§ Data block:

——

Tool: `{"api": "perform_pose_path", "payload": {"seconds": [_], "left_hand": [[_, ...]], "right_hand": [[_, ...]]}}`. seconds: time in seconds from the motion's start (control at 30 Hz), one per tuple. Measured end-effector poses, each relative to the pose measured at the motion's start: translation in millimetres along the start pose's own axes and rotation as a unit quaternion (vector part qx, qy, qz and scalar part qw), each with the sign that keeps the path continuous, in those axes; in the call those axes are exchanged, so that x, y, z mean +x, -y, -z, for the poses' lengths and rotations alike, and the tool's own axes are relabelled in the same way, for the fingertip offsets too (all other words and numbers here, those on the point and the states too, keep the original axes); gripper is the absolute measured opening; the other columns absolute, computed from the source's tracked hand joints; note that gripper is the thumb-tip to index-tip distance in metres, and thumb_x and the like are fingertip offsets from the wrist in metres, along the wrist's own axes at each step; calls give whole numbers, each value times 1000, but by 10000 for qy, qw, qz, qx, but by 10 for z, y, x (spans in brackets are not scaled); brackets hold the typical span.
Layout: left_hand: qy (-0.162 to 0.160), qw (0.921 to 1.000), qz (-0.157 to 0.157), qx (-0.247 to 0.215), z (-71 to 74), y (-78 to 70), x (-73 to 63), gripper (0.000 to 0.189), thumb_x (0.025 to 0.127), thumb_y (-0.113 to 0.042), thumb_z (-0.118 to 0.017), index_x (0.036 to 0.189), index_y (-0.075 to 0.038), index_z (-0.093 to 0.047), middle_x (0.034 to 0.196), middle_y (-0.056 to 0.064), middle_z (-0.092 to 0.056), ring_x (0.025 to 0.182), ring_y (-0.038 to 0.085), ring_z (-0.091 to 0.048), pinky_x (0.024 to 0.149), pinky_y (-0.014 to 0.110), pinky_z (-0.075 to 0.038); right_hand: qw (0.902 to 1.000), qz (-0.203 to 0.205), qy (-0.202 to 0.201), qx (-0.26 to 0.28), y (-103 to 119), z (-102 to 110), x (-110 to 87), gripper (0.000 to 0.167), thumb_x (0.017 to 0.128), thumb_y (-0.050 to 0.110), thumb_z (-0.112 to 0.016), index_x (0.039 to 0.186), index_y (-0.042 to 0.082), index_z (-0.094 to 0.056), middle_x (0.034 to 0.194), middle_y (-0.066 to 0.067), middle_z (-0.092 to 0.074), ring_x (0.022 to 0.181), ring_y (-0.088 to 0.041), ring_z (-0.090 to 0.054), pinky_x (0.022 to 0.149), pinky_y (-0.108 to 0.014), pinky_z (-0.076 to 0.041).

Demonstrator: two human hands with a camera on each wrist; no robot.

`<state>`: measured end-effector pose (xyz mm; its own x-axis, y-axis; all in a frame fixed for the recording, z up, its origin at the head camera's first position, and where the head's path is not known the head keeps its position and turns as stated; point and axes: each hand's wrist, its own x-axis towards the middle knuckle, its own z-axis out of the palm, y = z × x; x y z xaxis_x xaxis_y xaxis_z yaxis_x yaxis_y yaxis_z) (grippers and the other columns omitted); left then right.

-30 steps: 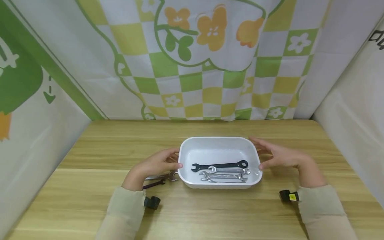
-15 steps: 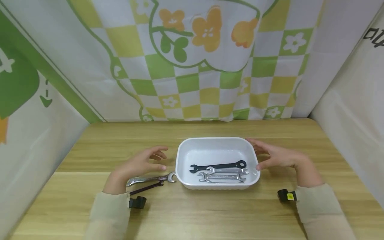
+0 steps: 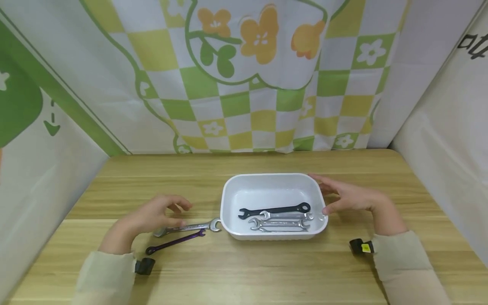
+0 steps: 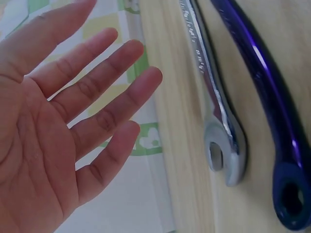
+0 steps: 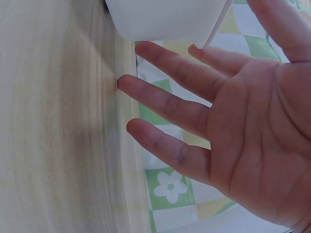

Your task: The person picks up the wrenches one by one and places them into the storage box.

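In the head view a white plastic bin stands mid-table with a black combination wrench and several silver wrenches in it. My right hand is at the bin's right end, thumb on the rim; the right wrist view shows its fingers nearly straight beside the bin wall. Left of the bin, my left hand hovers with loose, spread fingers and holds nothing. Beneath and beside it lie a silver open-end wrench, its near end partly hidden by the hand, and a thin purple wrench.
The wooden table reaches back to a hanging cloth with green and yellow checks. Pale printed cloth walls close in both sides. A small black camera sits on each wrist.
My left hand has let go of the bin's left rim and moved left and toward me over the two table wrenches, baring the purple one. My right hand has stayed at the bin.
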<state>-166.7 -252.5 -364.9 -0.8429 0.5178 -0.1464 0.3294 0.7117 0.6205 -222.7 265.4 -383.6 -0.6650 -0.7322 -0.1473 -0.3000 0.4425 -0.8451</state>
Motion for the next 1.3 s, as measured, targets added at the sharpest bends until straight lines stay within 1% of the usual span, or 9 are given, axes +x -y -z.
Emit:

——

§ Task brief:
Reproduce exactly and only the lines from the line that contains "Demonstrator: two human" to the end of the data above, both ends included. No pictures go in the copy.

§ Final answer:
Demonstrator: two human hands with a camera on each wrist; no robot.

`<state>`: measured end-effector pose (xyz mm; its own x-axis, y-axis; all in a frame fixed for the recording, z up, its origin at the head camera's first position, and where the head's path is not known the head keeps its position and turns as stated; point and axes: each hand's wrist, its own x-axis towards the middle knuckle, its own z-axis out of the palm, y = z × x; x y z xaxis_x xaxis_y xaxis_z yaxis_x yaxis_y yaxis_z) (grippers and the other columns omitted); left then right.

-30 steps: 
-15 steps: 
+0 steps: 
+0 steps: 
+0 steps: 

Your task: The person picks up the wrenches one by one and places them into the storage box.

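In the head view a white plastic bin stands mid-table with a black combination wrench and several silver wrenches in it. My right hand is at the bin's right end, thumb on the rim; the right wrist view shows its fingers nearly straight beside the bin wall. Left of the bin, my left hand hovers with loose, spread fingers and holds nothing. Beneath and beside it lie a silver open-end wrench, its near end partly hidden by the hand, and a thin purple wrench.
The wooden table reaches back to a hanging cloth with green and yellow checks. Pale printed cloth walls close in both sides. A small black camera sits on each wrist.
My left hand has let go of the bin's left rim and moved left and toward me over the two table wrenches, baring the purple one. My right hand has stayed at the bin.
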<state>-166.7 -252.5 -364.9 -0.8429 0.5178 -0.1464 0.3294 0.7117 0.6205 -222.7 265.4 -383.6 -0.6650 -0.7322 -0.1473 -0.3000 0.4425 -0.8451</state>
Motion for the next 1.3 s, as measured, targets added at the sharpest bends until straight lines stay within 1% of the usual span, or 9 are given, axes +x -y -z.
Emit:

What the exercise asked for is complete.